We'll assume the temperature at $x=-l_1/2$ and $x=+l_1/2$ to be $T_1$ because of symmetry. This allows to determine the integration constants $c_1$ and $c_2$: $$T_1=-\frac{Ql_1^2}{8\lambda_1}-\frac{l_1c_1}{2}+c_2$$ and: $$T_1=-\frac{Ql_1^2}{8\lambda_1}+\frac{l_1c_1}{2}+c_2\tag{1}$$ Adding up these equations: $$2T_1=-\frac{Ql_1^2}{4\lambda_1}+2c_2$$ So that: $$c_2=T_1+\frac{Ql_1^2}{8\lambda_1}$$ Inserting this in $(1)$ shows that $c_1=0$, so that: $$\boxed{T(x)=-\frac{Q}{2\lambda_1}x^2+T_1+\frac{Ql_1^2}{8\lambda_1}}\tag{1'}$$


The worst in terms of tediousness is now behind us.

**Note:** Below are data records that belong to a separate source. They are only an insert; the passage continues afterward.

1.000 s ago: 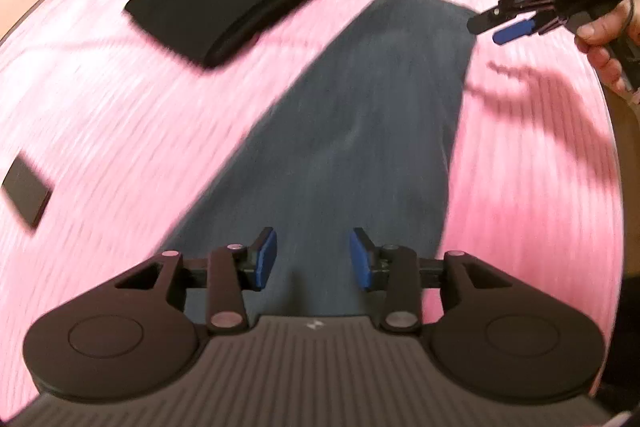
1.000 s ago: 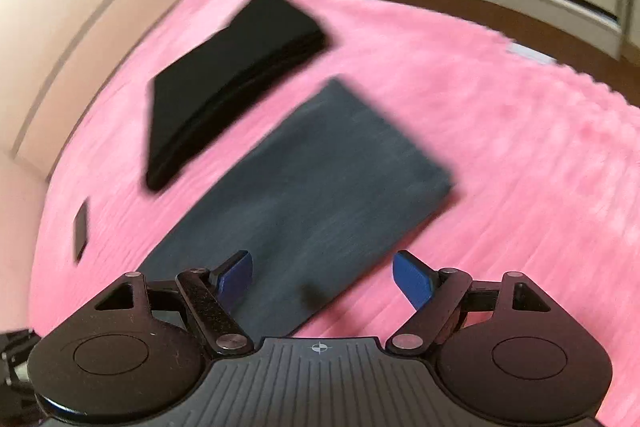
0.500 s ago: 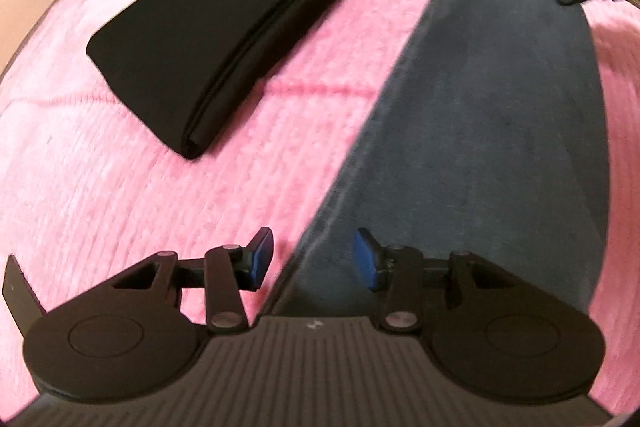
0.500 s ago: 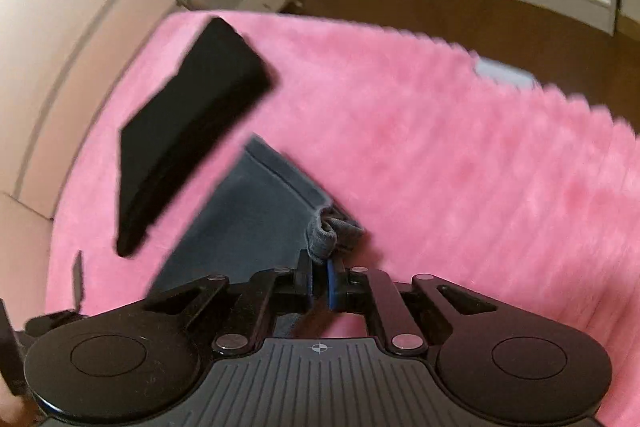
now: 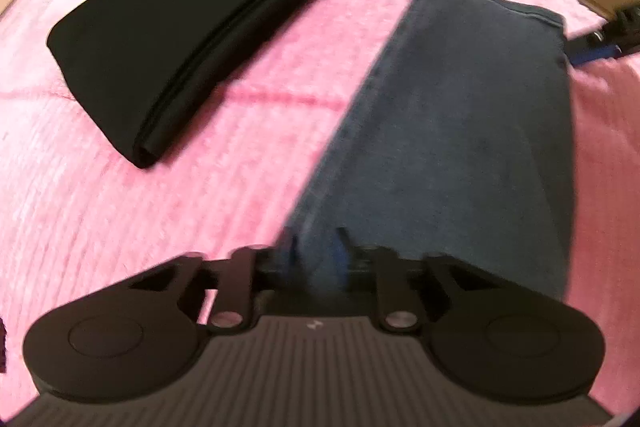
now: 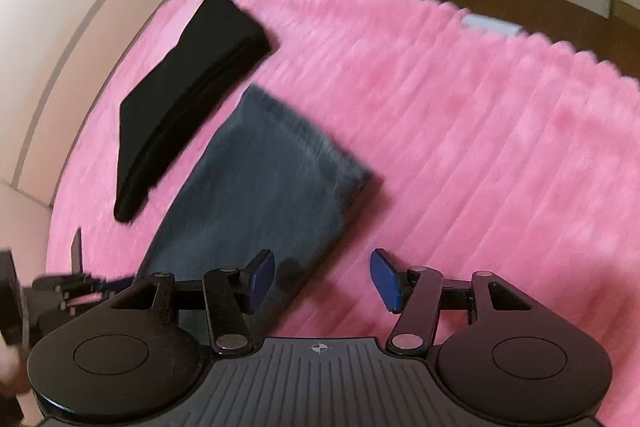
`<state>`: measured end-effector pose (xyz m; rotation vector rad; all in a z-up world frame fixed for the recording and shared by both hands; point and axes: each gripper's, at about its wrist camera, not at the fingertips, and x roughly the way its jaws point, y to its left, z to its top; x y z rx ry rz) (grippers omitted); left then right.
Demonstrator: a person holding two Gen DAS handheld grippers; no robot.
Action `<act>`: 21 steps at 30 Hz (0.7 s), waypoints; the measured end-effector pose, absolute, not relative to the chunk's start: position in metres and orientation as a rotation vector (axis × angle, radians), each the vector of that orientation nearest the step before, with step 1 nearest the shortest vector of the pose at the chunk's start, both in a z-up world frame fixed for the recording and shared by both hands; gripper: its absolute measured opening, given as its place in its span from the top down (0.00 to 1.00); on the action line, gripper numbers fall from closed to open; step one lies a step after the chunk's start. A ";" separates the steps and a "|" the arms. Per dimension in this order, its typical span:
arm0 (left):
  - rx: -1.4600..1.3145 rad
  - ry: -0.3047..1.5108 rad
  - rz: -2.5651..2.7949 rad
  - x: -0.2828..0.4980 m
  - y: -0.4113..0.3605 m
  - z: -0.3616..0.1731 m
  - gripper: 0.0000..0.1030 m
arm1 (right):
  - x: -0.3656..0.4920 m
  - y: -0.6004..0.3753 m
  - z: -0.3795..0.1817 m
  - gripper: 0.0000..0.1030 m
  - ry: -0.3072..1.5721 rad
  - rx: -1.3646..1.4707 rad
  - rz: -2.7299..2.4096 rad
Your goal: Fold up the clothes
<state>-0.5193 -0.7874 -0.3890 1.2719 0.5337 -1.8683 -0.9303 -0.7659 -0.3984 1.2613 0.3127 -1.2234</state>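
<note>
Since half a second ago, right gripper is letting go of the jeans' corner; its jaws are opening, nothing between them, pink blanket showing below. Left gripper is closing on the jeans' near edge, denim bunching between the blurred pads. Jeans are lying folded lengthwise on the blanket, just beside the folded black garment, not touching it.
</note>
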 end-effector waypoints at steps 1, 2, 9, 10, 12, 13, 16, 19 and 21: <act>1.264 0.540 -1.866 -0.519 -0.789 -0.390 0.87 | -0.926 -0.767 -0.399 0.45 0.320 1.245 -1.215; 1.257 0.543 -1.864 -0.518 -0.790 -0.391 0.87 | -0.924 -0.768 -0.400 0.45 0.314 1.240 -1.213; 1.177 0.564 -1.814 -0.502 -0.774 -0.366 0.87 | -0.941 -0.765 -0.410 0.45 0.095 1.336 -1.250; 1.166 0.573 -1.802 -0.497 -0.767 -0.361 0.87 | -0.943 -0.765 -0.412 0.45 0.059 1.341 -1.247; 1.152 0.593 -1.779 -0.487 -0.751 -0.351 0.87 | -0.946 -0.766 -0.416 0.45 -0.005 1.349 -1.239; 1.149 0.603 -1.766 -0.482 -0.742 -0.347 0.87 | -0.946 -0.768 -0.417 0.46 -0.025 1.352 -1.229; 1.151 0.654 -1.731 -0.473 -0.710 -0.340 0.87 | -0.947 -0.773 -0.416 0.91 -0.052 1.377 -1.227; 1.153 0.707 -1.709 -0.472 -0.678 -0.336 0.87 | -0.945 -0.775 -0.402 0.96 -0.035 1.364 -1.234; 1.151 0.733 -1.697 -0.476 -0.658 -0.333 0.87 | -0.934 -0.776 -0.378 0.96 0.035 1.285 -1.234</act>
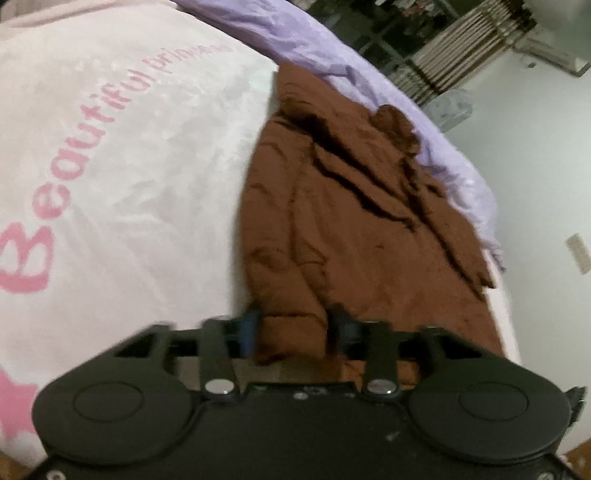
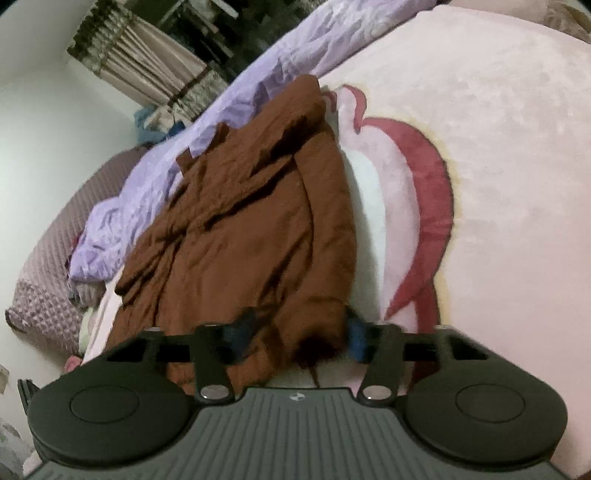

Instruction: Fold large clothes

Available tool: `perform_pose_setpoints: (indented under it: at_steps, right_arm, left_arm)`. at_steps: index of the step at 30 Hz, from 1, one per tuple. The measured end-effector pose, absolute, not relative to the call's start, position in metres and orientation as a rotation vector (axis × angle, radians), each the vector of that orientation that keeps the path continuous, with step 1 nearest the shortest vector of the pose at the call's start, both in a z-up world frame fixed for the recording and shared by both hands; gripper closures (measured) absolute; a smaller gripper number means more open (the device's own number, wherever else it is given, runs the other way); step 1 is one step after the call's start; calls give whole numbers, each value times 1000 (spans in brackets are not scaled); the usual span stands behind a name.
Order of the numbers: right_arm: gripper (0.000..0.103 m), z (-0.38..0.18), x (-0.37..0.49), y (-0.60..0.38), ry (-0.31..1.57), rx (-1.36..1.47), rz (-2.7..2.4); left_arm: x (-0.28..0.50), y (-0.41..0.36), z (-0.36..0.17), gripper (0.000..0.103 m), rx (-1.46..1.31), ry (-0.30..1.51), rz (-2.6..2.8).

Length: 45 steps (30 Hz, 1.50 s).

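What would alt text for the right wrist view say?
A hand-held gripper pinches the near edge of a brown garment lying on a pink blanket, with a rumpled purple sheet behind.

Plain rust-brown garment; pale pink blanket, pink lettering; lilac sheet.

Left hand-held gripper, black with blue pads, points downward, jaws pinched on brown cloth. Right hand-held gripper, same build, also tilts down, jaws clamped on brown cloth.
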State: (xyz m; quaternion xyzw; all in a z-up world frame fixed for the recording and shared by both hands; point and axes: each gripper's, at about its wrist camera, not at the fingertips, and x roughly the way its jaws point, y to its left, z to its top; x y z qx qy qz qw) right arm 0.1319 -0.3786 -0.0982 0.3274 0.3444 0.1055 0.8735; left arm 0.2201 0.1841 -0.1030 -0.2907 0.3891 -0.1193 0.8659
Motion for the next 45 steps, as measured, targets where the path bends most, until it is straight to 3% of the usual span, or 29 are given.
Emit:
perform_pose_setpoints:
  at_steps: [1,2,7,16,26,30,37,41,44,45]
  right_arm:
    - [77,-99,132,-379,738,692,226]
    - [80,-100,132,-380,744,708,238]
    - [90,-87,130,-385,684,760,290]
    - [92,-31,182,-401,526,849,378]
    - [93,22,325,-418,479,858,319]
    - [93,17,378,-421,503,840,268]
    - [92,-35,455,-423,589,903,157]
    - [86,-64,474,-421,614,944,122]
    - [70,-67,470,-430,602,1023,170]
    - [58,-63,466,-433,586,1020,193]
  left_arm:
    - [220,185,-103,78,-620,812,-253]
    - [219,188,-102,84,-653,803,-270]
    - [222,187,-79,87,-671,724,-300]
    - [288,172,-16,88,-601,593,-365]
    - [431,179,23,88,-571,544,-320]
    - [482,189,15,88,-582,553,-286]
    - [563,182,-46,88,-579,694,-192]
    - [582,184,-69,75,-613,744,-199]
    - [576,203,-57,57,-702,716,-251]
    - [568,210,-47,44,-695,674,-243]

Because of symmetry we assume that half of the heat flux $Q$ now flows to the right (and the other half to the left, of course).

It's crucial to understand that the heat flux that flows through one layer of the composite wall is equal to the heat flux that flows through the layer to its left, as well as the heat flux that flows through the layer to its right.

Simply put, $\frac{Q}{2}$ is the heat flux that flows through each layer of the wall, due to the steady state condition. The heat flux $\frac{Q}{2}$ is imposed and in steady state conditions means all temperatures are constant in time.

For any layer of the wall, we have:

$$\frac{Q}{2}=-\lambda A\frac{\text{d}T}{\text{d}x}=-\lambda A\frac{T_l-T_r}{l}$$ where $T_l$ is the left hand temperature of the layer and $T_r$ is the right hand temperature of the layer and $l$ is the thickness of the layer.

For a series of layers we can write (excluding the central layer no. $1$):

$$\boxed{\lambda_2 A_2\frac{T_1-T_2}{l_2}=\lambda_3 A_3\frac{T_2-T_3}{l_3}=...=\lambda_i A_i\frac{T_{i-1}-T_{i}}{l_i}}\tag{2}$$


There remain two problems with how this problem was posed.

Firstly, it has to be defined how the outermost layers (left AND right) lose heat to the environment. E.g. if we assume heat loss by convection then the heat loss would be given by ($n$ being the outermost layer):

$$h_n A_n(T_n-T_{\infty})\tag{3}$$

where $T_{\infty}$ would be the environmental temperature.

Secondly: I don't see how in a quasi-$1D$ problem the condition:

$$A_1 \neq A_2 \neq ... \neq A_n$$

can be maintained without exposing parts of the layers to the environment.

It also prevents the Thermal Resistance concept being applied here.

But if we assume all $A$ to be identical then we can re-write $(2)$ with $(3)$ as:

$$\frac{Q}{2}=\lambda_2 A\frac{T_1-T_2}{l_2}=\lambda_3 A\frac{T_2-T_3}{l_3}=...=\lambda_i A\frac{T_{i-1}-T_{i}}{l_i}=h_n A(T_n-T_{\infty})$$

Assuming $Q$, $h_n$ and $T_{\infty}$ are known, each temperature point can now be recursively determined, if needed. E.g. the surface temperature of the outer (right) wall is given by:

$$\frac{Q}{2}=h_nA(T_n-T_{\infty})$$ where $h_n$ is the convection coefficient of the outer layer to the environment. Then from $T_n$, determine $T_{n-1}$, $T_{n-2}$, all the way to $T_1$ can be determined.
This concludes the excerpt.